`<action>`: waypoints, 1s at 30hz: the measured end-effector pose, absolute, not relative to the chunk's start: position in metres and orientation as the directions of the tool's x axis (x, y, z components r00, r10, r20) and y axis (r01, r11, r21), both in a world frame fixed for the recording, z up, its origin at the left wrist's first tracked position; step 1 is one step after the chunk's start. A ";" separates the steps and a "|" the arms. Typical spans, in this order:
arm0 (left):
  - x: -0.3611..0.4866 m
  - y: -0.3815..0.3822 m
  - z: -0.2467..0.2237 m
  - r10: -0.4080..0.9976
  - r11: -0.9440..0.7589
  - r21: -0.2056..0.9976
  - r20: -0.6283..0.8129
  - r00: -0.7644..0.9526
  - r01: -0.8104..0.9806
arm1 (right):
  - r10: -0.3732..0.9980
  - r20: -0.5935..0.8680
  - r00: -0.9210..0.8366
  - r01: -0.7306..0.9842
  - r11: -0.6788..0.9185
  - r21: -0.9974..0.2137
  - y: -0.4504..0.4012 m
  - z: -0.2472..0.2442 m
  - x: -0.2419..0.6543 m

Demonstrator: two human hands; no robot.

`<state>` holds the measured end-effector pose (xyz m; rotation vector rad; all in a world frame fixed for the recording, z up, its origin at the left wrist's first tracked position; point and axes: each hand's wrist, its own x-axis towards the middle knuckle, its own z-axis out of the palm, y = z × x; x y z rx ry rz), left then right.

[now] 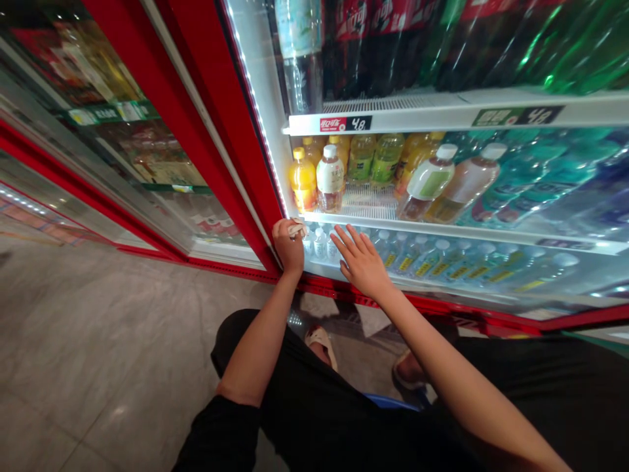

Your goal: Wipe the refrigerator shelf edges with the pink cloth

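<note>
My left hand (289, 249) is closed around a crumpled pale cloth (297, 228) at the red frame (268, 190) along the cooler's left side. Fingers spread, my right hand (362, 261) holds nothing and is in front of the lower shelf edge (373, 220); I cannot tell whether it touches glass. Just above the cloth stand a bottle of orange drink (303, 180) and a white-capped tea bottle (330, 178). Small water bottles (441, 259) line the bottom level behind my right hand, partly hidden by it.
Large dark soda bottles (383, 59) fill the upper shelf, above a price strip (361, 123). More red-framed cooler doors (177, 111) extend to the left. Below are the grey tiled floor (122, 354), my knees and a sandal (322, 344). Part of a blue object (393, 401) shows beneath me.
</note>
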<state>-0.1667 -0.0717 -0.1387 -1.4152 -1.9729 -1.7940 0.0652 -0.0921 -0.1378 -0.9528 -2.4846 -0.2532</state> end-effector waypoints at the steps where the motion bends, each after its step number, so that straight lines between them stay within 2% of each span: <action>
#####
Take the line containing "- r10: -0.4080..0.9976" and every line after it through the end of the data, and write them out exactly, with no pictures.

  - r10: -0.4080..0.9976
  - r11: -0.9440..0.7589
  - r21: -0.2056..0.9976
  - r20: -0.6283..0.8129
  - r00: -0.7644..0.9526
  - r01: -0.8104..0.9806
arm1 (right):
  - r10: -0.3732..0.9980
  - r20: -0.5935..0.8680
  - r00: -0.9210..0.8366
  - r01: -0.7306..0.9842
  - r11: -0.6788..0.9185
  - r21: -0.9974..0.2137
  - y: -0.4504..0.4012 m
  - z: -0.2472..0.2442 m
  - x: -0.2419..0.6543 m

Demonstrator: two human hands; no robot.

`<state>` holds the measured end-effector pose (xyz m; rotation vector rad; all in a world frame fixed for the recording, z up, its origin at the left wrist's first tracked position; point and axes: each hand's wrist, its own x-axis towards the middle knuckle, its own z-axis out of the palm, y = z × x; x y z rx ry rz), left then right.

[now] 

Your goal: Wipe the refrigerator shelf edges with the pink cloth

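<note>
My left hand (289, 249) is closed around a crumpled pale cloth (297, 228) at the red frame (268, 190) along the cooler's left side. Fingers spread, my right hand (362, 261) holds nothing and is in front of the lower shelf edge (373, 220); I cannot tell whether it touches glass. Just above the cloth stand a bottle of orange drink (303, 180) and a white-capped tea bottle (330, 178). Small water bottles (441, 259) line the bottom level behind my right hand, partly hidden by it.
Large dark soda bottles (383, 59) fill the upper shelf, above a price strip (361, 123). More red-framed cooler doors (177, 111) extend to the left. Below are the grey tiled floor (122, 354), my knees and a sandal (322, 344). Part of a blue object (393, 401) shows beneath me.
</note>
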<state>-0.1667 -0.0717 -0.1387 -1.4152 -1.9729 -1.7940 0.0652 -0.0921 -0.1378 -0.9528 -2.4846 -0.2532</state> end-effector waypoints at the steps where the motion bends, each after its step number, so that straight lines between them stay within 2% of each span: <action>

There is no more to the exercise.